Hatfield says, "The women's side of the game is growing quickly and if we just unleash it from the forces that are holding it back, it's going to keep growing."
In its Title IX 50th anniversary report last year, The State of Women in College Sports, the NCAA said, "This report shows that while some progress has been made, there remains much work to be done."
University of Kansas players celebrate winning 2023 WNIT
In the WNIT final that I went to, Kansas ended up beating the Columbia Lions 66-59. It was a crushing defeat for the team and its fans despite this being their best season ever. Kansas players and fans, rightfully, exulted as time expired. The Lions could only stand aside and watch.
The WNIT is an oddity.
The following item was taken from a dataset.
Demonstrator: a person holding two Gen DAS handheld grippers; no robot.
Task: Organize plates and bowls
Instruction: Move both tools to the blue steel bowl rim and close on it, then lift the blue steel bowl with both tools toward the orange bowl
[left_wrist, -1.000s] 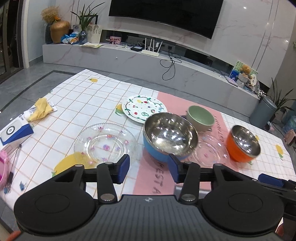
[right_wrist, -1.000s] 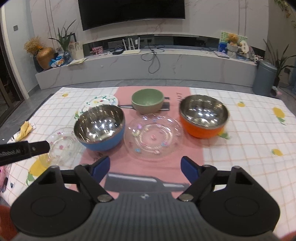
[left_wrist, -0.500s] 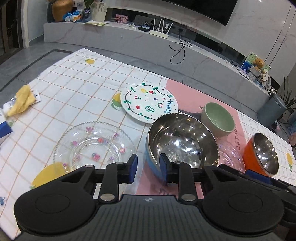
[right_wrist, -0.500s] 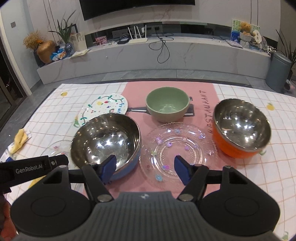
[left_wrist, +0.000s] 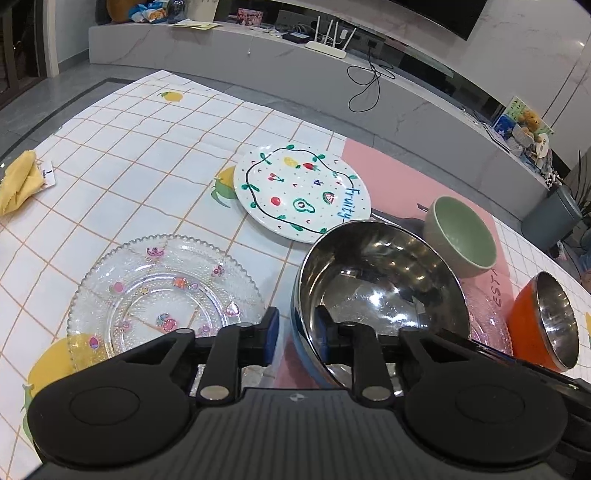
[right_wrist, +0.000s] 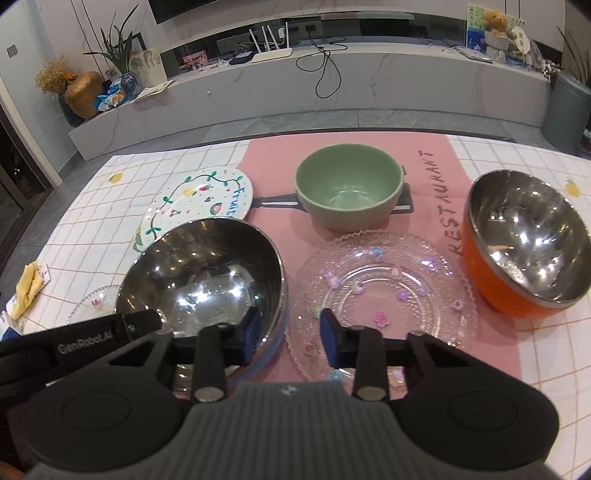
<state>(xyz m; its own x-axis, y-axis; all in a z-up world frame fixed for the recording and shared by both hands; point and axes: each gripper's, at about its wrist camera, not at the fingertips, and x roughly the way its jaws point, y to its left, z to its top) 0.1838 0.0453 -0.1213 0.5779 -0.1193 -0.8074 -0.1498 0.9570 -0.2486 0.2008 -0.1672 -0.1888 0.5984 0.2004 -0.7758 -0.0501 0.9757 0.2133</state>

Unlike the men's National Invitational Tournament, which is run by the NCAA, the WNIT has been operated by a private company called Triple Crown Sports ever since they bought the rights to the tournament in 1994. The teams that play in the NIT have all their expenses covered by the NCAA. The WNIT teams have to pay a fee to participate and a supplement if they bid to host a round and are chosen.
Kevin Lytle, a sports reporter with The Coloradoan newspaper, said the Colorado State University had to pony up at least $20,000 for the women's team to play in this year's WNIT. They lost in the first round.
Since 2011, the CSU Rams women's teams have played in four WNIT's. The Rams' men's teams have been in six NIT's during the same period. The women's teams had pay to play. The men’s team paid nothing and all of their expenses -- travel, food, lodging -- were covered by the NCAA.
There remains much work to do.
Love this story, Ron. It motivated me to read today’s New York Times about Louisiana state coach, Kim Mulkey, and to learn about Angel Reese and the way she spoke up.
Thank you for the highlights.
It’s great that you go to the games and wear your sweatshirt to support the team.
This warms my heart. I have to admit I’ve only been to one women’s basketball game — the LA Sparks, about 15 years ago. I managed courtside seats (not far from where Jack Nicholson would watch the Lakers… that tells you how much cheaper the seats were for Sparks games). That night, Staples Center (now Crypto.com Arena, oy), had a much smaller crowd, but it was like being with family. I saw so many fathers in the stands with their daughters. Maybe some of those daughters went on to play college ball. I’m glad to see that 15 years later, all kinds of fans — like you — are turning out. Time for me to look into more Sparks tickets…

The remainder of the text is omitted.